La station de radio Kan a cité des sources qui se sont exprimées à l’intérieur comme en dehors du système judiciaire et qui ont estimé que les chances, pour Saar, de faire adopter la réforme étaient meilleures qu’elles ne l’avaient jamais été dans la mesure où les motivations du nouveau ministre, un conservateur de droite farouchement anti-Netanyahu, semblent être pleinement idéologiques.

Lors de sa prise de parole de lundi, Saar a déclaré que le système de la justice avait des problèmes qu’il souhaitait corriger – sans détruire le système, a-t-il précisé.

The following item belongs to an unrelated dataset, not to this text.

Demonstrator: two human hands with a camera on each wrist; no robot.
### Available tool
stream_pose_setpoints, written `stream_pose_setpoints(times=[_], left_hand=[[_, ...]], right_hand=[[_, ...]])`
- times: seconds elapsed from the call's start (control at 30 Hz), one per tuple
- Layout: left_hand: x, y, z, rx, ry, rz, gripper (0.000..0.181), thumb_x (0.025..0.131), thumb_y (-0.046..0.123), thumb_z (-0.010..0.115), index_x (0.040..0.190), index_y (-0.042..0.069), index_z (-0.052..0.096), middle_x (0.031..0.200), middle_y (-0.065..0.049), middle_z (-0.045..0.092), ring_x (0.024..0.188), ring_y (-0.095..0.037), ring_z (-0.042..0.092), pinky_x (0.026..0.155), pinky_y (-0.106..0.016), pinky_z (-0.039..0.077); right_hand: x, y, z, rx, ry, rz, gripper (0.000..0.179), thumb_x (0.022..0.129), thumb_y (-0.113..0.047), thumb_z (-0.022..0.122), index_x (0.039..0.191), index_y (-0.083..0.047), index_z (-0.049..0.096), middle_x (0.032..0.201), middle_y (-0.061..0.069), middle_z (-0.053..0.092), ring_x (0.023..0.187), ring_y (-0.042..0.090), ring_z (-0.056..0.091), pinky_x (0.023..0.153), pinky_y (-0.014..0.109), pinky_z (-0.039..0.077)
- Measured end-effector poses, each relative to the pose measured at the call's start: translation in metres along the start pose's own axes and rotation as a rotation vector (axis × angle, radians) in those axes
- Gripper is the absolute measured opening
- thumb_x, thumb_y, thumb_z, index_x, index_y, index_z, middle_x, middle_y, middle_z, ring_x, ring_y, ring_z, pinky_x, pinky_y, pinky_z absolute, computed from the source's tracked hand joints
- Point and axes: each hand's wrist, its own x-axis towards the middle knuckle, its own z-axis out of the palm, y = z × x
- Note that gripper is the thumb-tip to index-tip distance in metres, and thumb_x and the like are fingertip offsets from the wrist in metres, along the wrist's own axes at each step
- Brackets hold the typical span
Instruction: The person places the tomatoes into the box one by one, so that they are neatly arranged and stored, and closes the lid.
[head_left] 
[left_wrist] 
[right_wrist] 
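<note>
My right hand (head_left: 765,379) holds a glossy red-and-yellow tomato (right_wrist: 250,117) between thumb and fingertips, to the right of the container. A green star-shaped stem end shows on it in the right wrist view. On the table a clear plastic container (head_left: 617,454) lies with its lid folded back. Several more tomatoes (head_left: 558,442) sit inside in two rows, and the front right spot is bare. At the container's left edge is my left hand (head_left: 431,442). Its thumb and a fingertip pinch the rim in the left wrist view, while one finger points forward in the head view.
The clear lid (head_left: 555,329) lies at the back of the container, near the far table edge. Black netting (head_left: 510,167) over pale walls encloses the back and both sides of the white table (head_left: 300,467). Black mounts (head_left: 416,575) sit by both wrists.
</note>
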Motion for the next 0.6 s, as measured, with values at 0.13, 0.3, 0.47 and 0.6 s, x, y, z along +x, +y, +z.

Son initiative de bien délimiter les rôles signifierait qu’un responsable aurait la charge exclusive de conseiller le gouvernement dans les dossiers légaux, et qu’un autre aurait l’autorité nécessaire pour poursuivre les hauts-responsables devant les tribunaux – ce qui serait probablement une version améliorée du rôle actuel du procureur de l’État.

Saar a ajouté qu’il voulait s’occuper des droits civils dans les dossiers criminels et civils, qu’il souhaitait réduire le nombre d’inculpations et supprimer les obstacles bureaucratiques. Il veut aussi, a-t-il poursuivi, faire adopter une loi fondamentale quasi-constitutionnelle régulant les possibilités d’intervention de la Haute-cour de justice dans le travail législatif de la Knesset.

La nouvelle ministre de l’Éducation Yifat Shasha-Biton s’exprime lors de la cérémonie de passage de témoin avec Yoav Gallant, au ministère de l’Éducation, le 14 juin 2021. (Crédit : Olivier Fitoussi/FLASH90)

La ministre de l’Éducation Yifat Shasha-Biton a annoncé, pour sa part, qu’elle souhaitait mettre en place la semaine de cinq jours dans les lycées et que les cours du vendredi soient consacrés à l’enrichissement personnel. Elle a néanmoins souligné que ce changement prendrait du temps et que sa mise en vigueur dépendrait de l’espérance de vie du gouvernement.

Shasha-Biton, membre du parti Tikva Hadasha de Saar, qui a un doctorat en éducation, a aussi fait savoir qu’elle programmait de transférer la responsabilité des crèches du ministère des Affaires sociales à celui de l’Éducation, qu’elle souhaitait donner plus d’autonomie aux directeurs des écoles, renforcer le droit des enseignants et réduire le nombre d’examens de fin d’année.